12 For as the woman is of the man, even so is the man also by the woman; but all things of God.
13 Judge in yourselves: is it comely that a woman pray unto God uncovered?
14 Doth not even nature itself teach you, that, if a man have long hair, it is a shame unto him?
15 But if a woman have long hair, it is a glory to her: for her hair is given her for a covering.
Based on this if a sister led a prayer with a brother present she had to wear a head scarf. Usually this practise did not happen because a brother would always lead a prayer. The one occasion this did not happen, was in my presence, a few days after the elders were happy that I was ready for baptism. The sister that was to lead my mother and myself in prayer felt obliged to wear a headscarf when I was the only male present before we did a home bible study.
Then there was the time years before when a ministerial servant felt my hair was too long, and that it should be cut shorter. To be on the safe side I went for a crew cut. That should keep me on the right side for a few months I thought.
These experiences feel ridiculous now – if a woman could be a prophet why could she not lead a prayer without resorting to a piece of fabric on her head to be the equal of men? Long hair for a man – a matter of culture through the civilisations rather than a matter of divinely graded measurement.
The worse that could have happened? Disciplinary procedures, which could have resulted in shunning and being disfellowshipped. That would come under apostasy for rebelling against Society teaching of scripture.
The link above goes into great detail regarding the whole process this involves. We can say that religion is a voluntary process, but the impact is very real when part of such a community. Even though I chose to leave before going through with the baptism.
The baggage is real, and getting out of it a new way of thinking. Becoming chess school captain, main actor in school play, vice chair youth council – these things would be seen as commendable for a young person to be involved with. It would have been frowned upon or not allowed with the Jehovah’s Witnesses.
Issues of free choice, and lack of compulsion are at the heart of thinking about specific laws to prevent coercion – for example wearing the hijab in public. It misses that women may voluntarily choose to wear such items.

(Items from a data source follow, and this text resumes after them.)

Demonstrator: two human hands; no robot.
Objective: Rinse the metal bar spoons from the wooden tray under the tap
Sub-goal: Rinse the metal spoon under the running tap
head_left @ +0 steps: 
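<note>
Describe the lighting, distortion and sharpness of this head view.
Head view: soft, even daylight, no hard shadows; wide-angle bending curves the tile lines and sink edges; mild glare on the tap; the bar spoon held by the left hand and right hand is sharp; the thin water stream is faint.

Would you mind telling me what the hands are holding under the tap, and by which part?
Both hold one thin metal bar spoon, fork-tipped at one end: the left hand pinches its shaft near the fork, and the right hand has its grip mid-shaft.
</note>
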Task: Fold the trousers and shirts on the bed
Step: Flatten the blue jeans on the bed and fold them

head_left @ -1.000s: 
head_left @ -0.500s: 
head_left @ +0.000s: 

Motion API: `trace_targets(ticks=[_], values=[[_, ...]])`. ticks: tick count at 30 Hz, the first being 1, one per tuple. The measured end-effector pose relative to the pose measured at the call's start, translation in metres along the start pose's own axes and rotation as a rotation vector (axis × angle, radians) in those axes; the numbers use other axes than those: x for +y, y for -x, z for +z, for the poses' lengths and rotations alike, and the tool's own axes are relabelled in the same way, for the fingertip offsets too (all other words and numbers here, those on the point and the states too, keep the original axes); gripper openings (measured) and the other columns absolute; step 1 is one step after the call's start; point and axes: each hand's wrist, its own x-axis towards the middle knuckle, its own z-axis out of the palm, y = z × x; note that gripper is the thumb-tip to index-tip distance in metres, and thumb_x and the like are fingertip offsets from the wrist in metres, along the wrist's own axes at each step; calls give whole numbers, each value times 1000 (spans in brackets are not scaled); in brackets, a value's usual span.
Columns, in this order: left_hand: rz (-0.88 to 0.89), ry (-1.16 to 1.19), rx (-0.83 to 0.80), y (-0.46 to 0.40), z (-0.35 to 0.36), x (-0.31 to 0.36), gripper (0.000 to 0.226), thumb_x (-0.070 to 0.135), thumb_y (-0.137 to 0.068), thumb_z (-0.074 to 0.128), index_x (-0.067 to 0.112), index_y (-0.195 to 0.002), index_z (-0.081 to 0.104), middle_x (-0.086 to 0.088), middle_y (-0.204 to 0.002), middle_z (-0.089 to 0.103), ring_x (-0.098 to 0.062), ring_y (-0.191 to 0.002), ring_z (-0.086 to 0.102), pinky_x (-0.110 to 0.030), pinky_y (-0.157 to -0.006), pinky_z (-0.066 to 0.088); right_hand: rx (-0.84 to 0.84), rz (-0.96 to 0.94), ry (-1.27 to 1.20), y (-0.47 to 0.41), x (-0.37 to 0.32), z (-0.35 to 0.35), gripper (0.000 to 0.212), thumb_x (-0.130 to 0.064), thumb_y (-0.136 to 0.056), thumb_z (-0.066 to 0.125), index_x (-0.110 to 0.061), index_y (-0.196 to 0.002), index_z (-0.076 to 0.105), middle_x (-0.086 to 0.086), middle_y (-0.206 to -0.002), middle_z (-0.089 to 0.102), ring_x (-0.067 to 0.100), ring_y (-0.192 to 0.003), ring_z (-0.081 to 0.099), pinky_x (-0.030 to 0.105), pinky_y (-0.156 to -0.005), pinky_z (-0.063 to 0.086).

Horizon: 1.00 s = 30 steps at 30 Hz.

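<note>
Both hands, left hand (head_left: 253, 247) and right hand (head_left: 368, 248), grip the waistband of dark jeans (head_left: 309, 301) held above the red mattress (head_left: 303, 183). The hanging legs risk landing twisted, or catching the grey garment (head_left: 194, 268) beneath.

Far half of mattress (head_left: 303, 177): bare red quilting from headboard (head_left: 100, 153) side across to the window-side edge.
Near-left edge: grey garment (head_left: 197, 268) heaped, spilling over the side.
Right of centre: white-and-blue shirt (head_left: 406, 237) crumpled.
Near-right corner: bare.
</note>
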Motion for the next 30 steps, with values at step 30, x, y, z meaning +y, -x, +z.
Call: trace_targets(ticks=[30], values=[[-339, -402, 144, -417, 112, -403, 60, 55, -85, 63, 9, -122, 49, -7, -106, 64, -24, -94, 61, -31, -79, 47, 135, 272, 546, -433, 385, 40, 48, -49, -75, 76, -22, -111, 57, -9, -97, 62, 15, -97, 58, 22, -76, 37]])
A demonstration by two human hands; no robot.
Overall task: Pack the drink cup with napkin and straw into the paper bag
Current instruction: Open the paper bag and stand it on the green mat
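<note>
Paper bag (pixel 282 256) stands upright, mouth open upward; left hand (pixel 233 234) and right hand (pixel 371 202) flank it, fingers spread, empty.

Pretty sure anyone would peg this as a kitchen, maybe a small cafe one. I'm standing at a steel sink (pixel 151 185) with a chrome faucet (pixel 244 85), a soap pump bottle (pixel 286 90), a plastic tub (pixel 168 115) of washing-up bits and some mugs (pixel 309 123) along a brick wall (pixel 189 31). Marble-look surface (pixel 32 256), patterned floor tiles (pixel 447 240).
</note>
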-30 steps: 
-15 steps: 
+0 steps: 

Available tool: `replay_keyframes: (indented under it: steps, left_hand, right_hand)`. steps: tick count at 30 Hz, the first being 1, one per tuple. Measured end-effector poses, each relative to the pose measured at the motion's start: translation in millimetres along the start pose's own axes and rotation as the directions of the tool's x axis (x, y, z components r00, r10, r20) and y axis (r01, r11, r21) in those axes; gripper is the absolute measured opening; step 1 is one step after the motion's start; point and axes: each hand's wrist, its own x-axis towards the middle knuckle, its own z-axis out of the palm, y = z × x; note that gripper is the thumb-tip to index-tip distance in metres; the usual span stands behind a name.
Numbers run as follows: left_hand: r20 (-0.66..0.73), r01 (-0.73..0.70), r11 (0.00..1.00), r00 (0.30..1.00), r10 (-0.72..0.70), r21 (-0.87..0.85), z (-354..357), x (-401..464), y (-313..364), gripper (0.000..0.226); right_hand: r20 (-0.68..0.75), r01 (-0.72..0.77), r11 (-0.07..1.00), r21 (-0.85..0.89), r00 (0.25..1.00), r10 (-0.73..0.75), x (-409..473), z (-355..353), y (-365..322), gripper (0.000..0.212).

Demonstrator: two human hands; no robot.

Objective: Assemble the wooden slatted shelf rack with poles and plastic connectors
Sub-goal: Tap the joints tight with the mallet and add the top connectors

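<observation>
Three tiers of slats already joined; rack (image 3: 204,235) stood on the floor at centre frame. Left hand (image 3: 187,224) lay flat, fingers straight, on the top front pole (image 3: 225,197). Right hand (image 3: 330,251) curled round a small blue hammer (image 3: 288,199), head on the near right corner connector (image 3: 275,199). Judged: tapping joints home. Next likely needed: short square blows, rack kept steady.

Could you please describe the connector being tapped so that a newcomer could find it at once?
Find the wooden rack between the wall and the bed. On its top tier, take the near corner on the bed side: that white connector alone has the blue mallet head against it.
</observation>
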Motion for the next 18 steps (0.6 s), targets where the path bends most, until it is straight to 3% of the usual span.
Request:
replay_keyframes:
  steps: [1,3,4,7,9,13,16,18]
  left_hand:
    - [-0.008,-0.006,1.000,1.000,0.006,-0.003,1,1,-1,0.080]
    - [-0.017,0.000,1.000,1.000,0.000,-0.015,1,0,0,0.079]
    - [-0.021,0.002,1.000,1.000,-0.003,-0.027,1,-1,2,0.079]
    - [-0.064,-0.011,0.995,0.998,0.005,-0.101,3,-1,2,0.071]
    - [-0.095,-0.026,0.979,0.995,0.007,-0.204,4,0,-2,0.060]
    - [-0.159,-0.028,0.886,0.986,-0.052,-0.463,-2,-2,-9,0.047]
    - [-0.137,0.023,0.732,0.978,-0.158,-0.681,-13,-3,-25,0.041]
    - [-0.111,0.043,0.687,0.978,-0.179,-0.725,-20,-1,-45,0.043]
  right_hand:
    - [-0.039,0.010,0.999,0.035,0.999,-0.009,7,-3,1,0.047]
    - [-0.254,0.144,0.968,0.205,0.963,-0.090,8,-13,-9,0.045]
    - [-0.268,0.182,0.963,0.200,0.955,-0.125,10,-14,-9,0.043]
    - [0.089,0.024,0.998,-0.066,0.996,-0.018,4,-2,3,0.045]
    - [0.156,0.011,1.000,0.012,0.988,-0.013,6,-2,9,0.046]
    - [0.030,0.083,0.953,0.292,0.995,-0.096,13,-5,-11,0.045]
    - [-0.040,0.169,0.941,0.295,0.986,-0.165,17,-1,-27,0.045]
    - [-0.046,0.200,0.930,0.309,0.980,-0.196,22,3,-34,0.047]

The sister at the home study did not have to wear – I was a child and not yet a brother – she wanted to do this as her expression of faith.
Religious freedom means for me you may voluntarily choose to be part of a faith and there is no legal remit to follow religious doctrine. You can ask me to leave your church if my hair is too long, but you cannot deny me the right to walk the streets with my hair long.
The ability to speak for change should be open without reproach, yet the sect provision means you will be out of the Jehovah’s Witnesses for daring to suggest Society is wrong, or could do with a rethink. We were told to wait regarding women entering senior levels of ministry – rather than discuss.
The laws of the land should protect women from reprisals that endanger them. Specific laws targeting specific religions aimed at a specific gender homing in on a specific garments – suggest peculiar special treatment. We need to think carefully when thinking of such a law the liberty of someone that freely choses to practise their faith or express cultural identity is not affected on our streets.
Sisters should be choosing it for themselves. That is the bottom line.
We can still challenge the ideas that lie behind misogynistic thinking as expressed by Paul.